» **What you have to do**
Repeat the lines of the data exactly, from the first one through the one that contains "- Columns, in".

» **Supplied material**
-- Opening Marker --

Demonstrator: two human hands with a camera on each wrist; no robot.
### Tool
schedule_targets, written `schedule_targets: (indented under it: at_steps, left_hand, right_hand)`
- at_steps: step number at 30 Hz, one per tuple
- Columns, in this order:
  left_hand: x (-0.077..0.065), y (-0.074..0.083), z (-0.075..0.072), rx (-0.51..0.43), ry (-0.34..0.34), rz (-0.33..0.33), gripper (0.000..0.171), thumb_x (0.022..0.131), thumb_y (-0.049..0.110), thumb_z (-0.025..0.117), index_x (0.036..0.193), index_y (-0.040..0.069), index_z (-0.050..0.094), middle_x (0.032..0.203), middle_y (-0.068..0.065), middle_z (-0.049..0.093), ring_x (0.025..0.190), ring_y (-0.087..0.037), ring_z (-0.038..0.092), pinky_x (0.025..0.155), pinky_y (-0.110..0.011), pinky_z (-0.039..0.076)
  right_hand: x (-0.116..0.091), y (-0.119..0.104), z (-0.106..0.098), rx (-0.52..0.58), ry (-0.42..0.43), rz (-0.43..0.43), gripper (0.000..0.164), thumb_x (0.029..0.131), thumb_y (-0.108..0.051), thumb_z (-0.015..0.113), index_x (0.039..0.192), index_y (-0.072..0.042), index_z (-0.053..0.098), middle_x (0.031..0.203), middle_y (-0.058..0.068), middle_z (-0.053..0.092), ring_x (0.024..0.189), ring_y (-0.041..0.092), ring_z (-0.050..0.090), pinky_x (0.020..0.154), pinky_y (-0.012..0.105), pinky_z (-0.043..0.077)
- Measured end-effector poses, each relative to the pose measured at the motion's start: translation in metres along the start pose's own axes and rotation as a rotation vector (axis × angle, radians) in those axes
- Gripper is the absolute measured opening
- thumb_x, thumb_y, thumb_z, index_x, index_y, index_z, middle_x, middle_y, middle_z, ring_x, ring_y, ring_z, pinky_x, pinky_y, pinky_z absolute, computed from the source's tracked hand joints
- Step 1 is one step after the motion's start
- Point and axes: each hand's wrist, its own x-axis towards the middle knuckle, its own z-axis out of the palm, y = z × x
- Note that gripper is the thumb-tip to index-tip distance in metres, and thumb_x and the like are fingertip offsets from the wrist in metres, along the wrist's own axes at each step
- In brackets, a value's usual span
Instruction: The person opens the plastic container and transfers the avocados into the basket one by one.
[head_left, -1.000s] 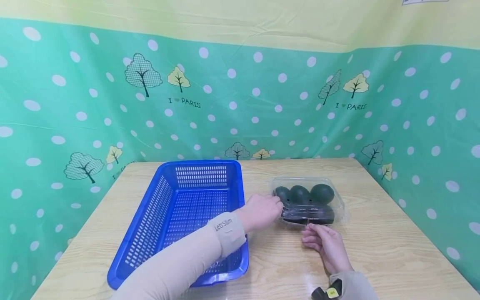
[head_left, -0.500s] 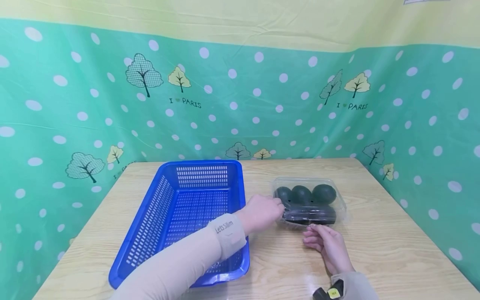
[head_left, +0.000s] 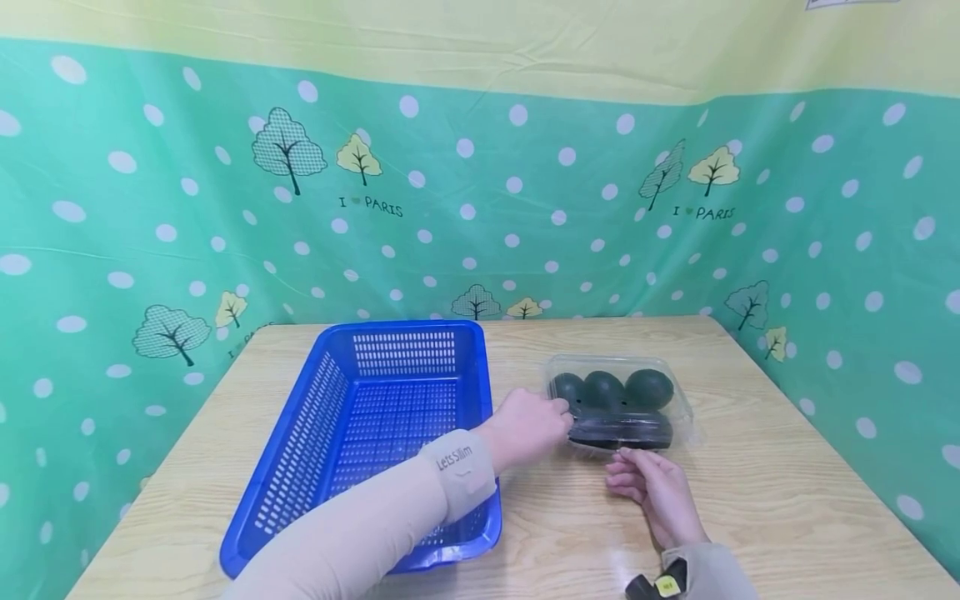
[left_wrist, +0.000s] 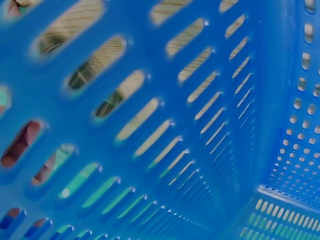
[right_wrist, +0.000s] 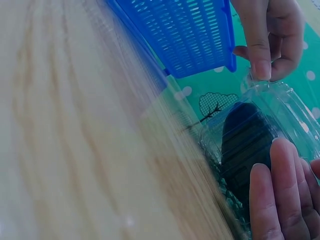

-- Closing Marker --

» **Answer area**
Demonstrator: two human hands with a camera on each wrist; no robot.
### Tool
schedule_targets, written `schedule_targets: (indented under it: at_steps, left_hand, right_hand)`
- at_steps: step number at 30 Hz, one per tuple
- Columns, in this order:

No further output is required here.